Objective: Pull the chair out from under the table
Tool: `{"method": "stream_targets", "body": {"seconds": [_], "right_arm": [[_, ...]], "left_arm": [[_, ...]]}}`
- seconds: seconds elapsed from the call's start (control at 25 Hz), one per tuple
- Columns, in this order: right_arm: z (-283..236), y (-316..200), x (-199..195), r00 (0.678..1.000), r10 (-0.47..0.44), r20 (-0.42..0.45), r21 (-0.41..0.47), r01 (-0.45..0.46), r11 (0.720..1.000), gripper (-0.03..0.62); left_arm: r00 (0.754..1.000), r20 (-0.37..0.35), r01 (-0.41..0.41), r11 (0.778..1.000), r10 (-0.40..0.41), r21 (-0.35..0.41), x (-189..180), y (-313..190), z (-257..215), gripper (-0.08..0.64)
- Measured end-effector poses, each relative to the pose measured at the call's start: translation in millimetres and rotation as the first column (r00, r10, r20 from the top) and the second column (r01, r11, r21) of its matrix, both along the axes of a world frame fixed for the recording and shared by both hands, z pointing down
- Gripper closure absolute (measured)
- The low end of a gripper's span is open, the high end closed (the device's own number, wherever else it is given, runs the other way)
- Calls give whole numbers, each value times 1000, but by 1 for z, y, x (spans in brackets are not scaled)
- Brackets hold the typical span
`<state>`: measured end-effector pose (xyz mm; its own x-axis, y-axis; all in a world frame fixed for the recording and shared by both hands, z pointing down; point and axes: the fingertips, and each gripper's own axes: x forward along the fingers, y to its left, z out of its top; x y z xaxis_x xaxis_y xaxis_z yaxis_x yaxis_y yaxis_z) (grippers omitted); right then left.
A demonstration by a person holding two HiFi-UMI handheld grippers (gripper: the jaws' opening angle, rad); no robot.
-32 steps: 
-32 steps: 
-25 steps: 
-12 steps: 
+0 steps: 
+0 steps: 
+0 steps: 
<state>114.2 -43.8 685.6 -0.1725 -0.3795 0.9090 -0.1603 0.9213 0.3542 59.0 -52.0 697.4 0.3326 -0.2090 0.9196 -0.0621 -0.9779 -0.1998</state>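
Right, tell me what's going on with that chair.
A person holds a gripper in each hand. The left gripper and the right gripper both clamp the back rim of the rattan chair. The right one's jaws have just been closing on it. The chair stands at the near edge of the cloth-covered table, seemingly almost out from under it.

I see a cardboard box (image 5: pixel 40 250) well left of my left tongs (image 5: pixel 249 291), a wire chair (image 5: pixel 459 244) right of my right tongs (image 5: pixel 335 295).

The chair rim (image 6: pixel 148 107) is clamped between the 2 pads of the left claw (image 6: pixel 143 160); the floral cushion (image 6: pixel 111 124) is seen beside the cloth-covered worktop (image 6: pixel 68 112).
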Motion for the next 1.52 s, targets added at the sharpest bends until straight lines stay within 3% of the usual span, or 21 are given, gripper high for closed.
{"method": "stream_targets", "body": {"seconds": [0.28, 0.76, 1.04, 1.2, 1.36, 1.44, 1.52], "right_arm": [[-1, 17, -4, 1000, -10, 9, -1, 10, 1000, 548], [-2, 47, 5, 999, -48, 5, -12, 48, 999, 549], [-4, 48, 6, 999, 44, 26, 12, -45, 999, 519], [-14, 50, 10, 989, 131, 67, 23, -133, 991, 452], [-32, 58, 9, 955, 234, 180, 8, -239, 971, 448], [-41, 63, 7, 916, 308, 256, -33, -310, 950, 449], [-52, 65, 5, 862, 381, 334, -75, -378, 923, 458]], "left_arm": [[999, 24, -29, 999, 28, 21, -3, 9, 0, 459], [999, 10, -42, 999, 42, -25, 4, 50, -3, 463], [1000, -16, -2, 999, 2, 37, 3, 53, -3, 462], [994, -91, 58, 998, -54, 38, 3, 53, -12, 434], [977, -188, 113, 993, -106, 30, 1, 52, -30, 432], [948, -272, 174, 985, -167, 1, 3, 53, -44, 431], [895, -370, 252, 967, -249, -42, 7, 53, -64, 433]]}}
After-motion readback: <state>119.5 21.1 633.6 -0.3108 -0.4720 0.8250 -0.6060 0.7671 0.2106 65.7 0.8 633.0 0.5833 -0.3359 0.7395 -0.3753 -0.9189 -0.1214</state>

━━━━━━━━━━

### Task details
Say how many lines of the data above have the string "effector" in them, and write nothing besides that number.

### Task result
2